Back in early May, Facebook (NASDAQ: FB) announced a new dating feature for its social network. That news torpedoed shares of Match Group (NASDAQ:MTCH), the online dating giant that owns services including Match.com, Tinder, OkCupid, and PlentyOfFish.

But Match Group rebounded from that initial decline as a strong first-quarter report allayed fears about the company's future, while several new catalysts bolstered investor confidence. Let's examine how three of those catalysts could widen Match's moat against Facebook.

Crown

Match's Tinder redefined online dating, but the app can burn out users with "swipe fatigue" by offering them too many choices. Match's solution to that problem is Crown, an app that won the company's internal "ideathon" and was developed by a team of millennial women.

A young woman checks her smartphone.

Image source: Getty Images.

Instead of offering users an endless stream of potential partners, Crown presents an algorithm-curated selection of 16 potential matches at noon each day. The app displays two photos at a time, the user "crowns" the winner, and the process repeats until only one potential match remains. The winner is then given a chance to chat with you, but he or she can also decide to pass.

Speaking to TechCrunch in mid-June, Match VP Andy Chen said Crown offers a "Bachelorette-style process of elimination which helps users choose between quality over quantity." Crown is also designed to encourage users to chat more.

Chen stated that the app -- which has been in a limited beta over the past few months -- already has "several thousand" users, is "organically growing," and has day-over-day retention rates that are "already as strong" as Match's other apps.

Tinder Picks

About a week after launching Crown, Tinder started testing a new feature that helps users find better matches based on things they have in common, like education, jobs, and hobbies.

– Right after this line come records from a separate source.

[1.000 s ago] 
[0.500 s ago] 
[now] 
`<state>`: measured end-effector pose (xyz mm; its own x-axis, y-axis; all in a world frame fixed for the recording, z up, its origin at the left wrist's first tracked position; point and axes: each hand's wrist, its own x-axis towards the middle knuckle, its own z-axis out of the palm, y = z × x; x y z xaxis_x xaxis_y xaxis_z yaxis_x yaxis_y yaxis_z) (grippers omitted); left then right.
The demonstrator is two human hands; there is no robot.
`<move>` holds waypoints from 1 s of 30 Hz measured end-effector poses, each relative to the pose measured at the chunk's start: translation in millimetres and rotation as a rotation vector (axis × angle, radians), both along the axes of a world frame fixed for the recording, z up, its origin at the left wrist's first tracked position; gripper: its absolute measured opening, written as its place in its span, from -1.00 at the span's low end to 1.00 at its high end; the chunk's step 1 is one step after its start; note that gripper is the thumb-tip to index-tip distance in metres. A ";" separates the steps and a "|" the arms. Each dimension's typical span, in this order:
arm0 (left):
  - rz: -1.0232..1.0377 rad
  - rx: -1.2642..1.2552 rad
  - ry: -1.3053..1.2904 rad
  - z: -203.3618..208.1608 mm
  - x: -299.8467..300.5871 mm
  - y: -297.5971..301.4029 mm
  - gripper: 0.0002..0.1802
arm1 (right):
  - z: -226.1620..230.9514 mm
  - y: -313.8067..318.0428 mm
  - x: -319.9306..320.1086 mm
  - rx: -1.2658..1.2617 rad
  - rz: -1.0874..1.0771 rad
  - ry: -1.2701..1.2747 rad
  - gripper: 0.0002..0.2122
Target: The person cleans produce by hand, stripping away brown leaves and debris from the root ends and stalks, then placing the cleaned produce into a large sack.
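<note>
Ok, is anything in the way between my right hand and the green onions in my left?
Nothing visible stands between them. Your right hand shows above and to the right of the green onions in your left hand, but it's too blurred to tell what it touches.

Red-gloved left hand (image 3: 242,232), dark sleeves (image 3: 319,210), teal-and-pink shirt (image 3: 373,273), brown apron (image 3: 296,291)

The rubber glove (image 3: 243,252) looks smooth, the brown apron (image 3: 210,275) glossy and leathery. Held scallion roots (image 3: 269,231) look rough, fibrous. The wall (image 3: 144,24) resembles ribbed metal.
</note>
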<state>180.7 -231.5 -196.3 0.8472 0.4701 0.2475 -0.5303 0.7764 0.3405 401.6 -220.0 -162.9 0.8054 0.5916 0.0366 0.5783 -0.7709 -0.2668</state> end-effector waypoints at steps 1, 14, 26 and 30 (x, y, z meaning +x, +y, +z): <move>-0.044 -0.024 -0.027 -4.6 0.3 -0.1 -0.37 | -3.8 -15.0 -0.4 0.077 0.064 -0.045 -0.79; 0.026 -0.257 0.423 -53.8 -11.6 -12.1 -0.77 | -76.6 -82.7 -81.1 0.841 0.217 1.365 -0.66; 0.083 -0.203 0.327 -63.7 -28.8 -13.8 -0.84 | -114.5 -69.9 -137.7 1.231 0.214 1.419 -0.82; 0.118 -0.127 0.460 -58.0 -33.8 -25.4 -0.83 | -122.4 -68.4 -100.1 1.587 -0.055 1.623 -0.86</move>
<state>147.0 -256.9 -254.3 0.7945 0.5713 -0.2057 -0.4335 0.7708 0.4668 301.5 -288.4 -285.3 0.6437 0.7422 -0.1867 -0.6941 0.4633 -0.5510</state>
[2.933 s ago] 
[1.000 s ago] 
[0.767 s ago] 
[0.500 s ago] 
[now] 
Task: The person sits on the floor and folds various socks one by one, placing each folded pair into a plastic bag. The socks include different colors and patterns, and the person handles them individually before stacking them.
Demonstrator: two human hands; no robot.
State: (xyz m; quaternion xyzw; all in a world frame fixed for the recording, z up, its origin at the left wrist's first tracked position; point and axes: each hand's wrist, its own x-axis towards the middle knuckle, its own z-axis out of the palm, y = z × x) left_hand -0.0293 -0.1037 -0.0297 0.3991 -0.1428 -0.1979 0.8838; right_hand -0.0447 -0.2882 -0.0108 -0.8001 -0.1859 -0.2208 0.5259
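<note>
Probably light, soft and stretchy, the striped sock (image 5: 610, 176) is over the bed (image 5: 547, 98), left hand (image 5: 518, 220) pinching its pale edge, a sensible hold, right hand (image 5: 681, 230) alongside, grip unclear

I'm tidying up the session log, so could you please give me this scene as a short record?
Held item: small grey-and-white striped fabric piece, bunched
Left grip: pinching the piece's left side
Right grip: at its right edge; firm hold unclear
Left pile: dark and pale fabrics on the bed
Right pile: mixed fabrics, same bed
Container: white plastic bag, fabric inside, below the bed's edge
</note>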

The feature, called Tinder Picks, will be launched for Tinder Gold subscribers. Tinder Picks will be refreshed every 24 hours, but Gold members can buy more access (via "packs" of 10, 20, and 30 Picks) at any time.

That feature could strengthen the company's base of paid Tinder subscribers (which include its Plus and Gold members) -- which grew by 1.6 million annually and 368,000 sequentially to 3.5 million last quarter. Match's total average subscribers rose 26% annually to 7.4 million.

Tinder Picks is currently live in 10 overseas markets, but hasn't been launched in the U.S. yet. Pundits note this new feature is likely aimed at countering Coffee Meets Bagel, a popular female-oriented app that emphasizes curated choices over endless swiping.

Hinge

Lastly, Match recently acquired a 51% stake in Hinge, a New York City-based relationship service that aims to provide "an alternative to swipe culture by creating smart matches and natural conversations." The deal also provides Match with the option of purchasing the entire company over the following year.

A young man checks his smartphone.

Image source: Getty Images.

Hinge claims that 75% of first dates on its platform turn into second dates, and that it's the No. 1 mobile-first dating app mentioned in the New York Times Weddings section. It also claims that it's "where the next generation is going when they're over dating games and ready to find meaningful connections."

Match made its first investment in Hinge last September. Since then, the app grew its user base by over 400%, with "meaningful traction" in key urban and East Coast markets, according to Match. The company press release on the deal didn't give a number of users, but the service could expand Match's paid subscriber base, since Hinge is a paid service that costs $12.99 per month, $6.99 per month on a three-month plan, or $4.99 per month on a six-month plan. It could also expand Match's reach with slightly older users who want to settle down.

Match won't go down without a fight

Facebook's entrance into the dating market could present obstacles, but Match still has plenty of tricks up its sleeve. The company is constantly expanding its ecosystem with new apps, features, and investments, and those moves could ensure that its core business keeps growing -- even if Tinder's growth slows down.

Wall Street expects Match's revenue to rise 27% this year as its earnings more than double. Its stock isn't terribly cheap, at 32 times this year's earnings and 27 times next year's earnings. But fresh catalysts like Crown, Picks, and Hinge could justify those valuations.